Check each line of the data, and copy those where "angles" appears.

*** Block opens ***

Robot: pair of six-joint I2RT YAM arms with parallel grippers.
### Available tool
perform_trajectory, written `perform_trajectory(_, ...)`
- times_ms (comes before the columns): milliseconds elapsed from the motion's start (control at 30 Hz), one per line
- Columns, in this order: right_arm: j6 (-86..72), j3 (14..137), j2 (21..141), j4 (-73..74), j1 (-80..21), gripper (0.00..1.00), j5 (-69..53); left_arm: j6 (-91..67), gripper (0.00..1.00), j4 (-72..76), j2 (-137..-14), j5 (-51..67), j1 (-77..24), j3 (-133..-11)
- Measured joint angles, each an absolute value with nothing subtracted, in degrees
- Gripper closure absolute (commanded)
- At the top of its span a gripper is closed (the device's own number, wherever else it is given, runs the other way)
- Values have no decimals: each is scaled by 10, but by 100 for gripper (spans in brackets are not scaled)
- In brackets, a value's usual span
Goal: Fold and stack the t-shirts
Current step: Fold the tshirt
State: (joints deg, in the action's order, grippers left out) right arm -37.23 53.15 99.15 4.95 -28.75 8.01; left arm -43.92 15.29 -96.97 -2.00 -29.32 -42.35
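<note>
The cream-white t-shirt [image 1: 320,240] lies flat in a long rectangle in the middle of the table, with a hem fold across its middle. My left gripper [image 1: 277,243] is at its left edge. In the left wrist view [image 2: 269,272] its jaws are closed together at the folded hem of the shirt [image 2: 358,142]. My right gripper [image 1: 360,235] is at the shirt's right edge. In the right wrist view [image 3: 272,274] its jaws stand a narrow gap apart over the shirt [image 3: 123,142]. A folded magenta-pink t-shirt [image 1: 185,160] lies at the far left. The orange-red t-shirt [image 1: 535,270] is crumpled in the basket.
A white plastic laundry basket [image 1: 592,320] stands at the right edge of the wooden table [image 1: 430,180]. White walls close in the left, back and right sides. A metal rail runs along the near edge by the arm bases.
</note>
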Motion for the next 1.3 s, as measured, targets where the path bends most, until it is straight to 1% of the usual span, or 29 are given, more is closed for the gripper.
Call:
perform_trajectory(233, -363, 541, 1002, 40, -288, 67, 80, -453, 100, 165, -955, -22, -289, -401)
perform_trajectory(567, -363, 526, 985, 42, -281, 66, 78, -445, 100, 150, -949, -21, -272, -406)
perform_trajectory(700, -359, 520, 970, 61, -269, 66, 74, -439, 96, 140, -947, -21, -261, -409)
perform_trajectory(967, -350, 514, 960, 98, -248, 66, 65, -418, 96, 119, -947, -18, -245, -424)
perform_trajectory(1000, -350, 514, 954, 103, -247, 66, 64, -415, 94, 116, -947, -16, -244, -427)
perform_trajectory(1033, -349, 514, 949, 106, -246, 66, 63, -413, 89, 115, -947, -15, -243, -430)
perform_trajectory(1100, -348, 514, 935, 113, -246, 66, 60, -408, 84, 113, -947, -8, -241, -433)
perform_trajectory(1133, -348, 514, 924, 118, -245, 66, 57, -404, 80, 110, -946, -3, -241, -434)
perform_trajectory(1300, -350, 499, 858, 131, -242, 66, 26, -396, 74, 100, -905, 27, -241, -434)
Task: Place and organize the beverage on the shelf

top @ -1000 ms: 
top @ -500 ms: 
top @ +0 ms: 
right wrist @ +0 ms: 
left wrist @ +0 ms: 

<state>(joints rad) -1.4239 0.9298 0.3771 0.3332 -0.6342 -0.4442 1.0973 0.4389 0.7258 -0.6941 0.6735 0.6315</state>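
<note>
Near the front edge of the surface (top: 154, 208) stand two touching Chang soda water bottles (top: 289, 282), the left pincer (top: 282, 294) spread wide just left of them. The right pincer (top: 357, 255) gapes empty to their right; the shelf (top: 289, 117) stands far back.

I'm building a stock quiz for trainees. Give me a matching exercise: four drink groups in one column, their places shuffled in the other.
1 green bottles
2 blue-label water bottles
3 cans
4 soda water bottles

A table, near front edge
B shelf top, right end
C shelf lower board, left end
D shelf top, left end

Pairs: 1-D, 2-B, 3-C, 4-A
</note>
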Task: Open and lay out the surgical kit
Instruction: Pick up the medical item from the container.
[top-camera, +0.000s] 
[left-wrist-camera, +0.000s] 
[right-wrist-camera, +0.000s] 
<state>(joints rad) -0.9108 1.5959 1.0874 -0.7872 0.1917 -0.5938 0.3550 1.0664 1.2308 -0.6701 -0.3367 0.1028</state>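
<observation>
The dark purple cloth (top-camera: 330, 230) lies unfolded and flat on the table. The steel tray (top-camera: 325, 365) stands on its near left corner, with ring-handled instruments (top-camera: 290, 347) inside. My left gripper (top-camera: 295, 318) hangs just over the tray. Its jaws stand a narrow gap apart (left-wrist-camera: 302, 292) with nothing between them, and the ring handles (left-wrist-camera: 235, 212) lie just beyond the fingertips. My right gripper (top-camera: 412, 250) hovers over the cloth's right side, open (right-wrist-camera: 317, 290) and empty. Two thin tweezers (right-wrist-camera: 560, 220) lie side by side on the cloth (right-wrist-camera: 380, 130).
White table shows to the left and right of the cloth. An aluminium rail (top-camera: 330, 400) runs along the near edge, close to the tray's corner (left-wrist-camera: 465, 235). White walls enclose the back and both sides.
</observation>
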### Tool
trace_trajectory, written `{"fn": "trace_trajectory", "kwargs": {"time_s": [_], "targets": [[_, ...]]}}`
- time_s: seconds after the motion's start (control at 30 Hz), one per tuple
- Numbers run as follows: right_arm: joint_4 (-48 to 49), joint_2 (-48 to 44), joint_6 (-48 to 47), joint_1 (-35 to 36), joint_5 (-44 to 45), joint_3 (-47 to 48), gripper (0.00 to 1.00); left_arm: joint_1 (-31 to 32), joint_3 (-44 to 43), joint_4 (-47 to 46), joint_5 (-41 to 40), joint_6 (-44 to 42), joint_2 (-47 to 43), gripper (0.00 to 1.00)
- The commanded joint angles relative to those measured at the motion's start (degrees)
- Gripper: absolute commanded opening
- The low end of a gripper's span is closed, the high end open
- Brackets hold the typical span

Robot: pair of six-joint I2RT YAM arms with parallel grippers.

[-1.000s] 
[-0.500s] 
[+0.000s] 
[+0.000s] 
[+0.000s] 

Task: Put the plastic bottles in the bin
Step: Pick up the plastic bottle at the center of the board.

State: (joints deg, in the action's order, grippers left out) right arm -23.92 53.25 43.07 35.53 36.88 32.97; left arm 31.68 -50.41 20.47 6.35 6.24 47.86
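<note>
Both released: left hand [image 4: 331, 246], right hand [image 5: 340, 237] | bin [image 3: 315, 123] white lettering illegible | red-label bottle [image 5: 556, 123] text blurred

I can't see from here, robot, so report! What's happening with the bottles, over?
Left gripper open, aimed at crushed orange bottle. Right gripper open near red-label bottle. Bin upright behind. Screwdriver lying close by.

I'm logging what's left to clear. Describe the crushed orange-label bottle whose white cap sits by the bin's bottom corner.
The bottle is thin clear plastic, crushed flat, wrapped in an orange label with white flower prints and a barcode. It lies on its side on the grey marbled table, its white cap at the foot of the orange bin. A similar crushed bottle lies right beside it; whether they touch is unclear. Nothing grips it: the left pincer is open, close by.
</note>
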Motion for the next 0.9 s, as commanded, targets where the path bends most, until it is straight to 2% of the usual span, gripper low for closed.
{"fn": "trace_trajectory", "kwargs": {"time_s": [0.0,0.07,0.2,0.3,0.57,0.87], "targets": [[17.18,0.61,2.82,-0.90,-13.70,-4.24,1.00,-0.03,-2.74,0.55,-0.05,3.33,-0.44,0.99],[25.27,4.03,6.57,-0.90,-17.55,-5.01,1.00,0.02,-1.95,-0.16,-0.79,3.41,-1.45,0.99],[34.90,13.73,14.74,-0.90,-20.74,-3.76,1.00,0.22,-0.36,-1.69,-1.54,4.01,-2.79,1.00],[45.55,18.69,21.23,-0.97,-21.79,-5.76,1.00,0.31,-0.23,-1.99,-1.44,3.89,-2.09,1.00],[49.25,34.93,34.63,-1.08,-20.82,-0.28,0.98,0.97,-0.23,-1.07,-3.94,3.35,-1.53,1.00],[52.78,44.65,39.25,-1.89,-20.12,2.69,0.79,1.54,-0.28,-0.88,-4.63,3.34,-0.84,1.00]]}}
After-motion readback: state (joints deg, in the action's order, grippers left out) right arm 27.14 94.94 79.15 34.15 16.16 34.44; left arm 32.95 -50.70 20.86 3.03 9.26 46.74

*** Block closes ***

EXERCISE OUTPUT:
- Measured joint angles, each an absolute value with nothing subtracted, in degrees
- The commanded joint angles relative to those measured at the motion's start (degrees)

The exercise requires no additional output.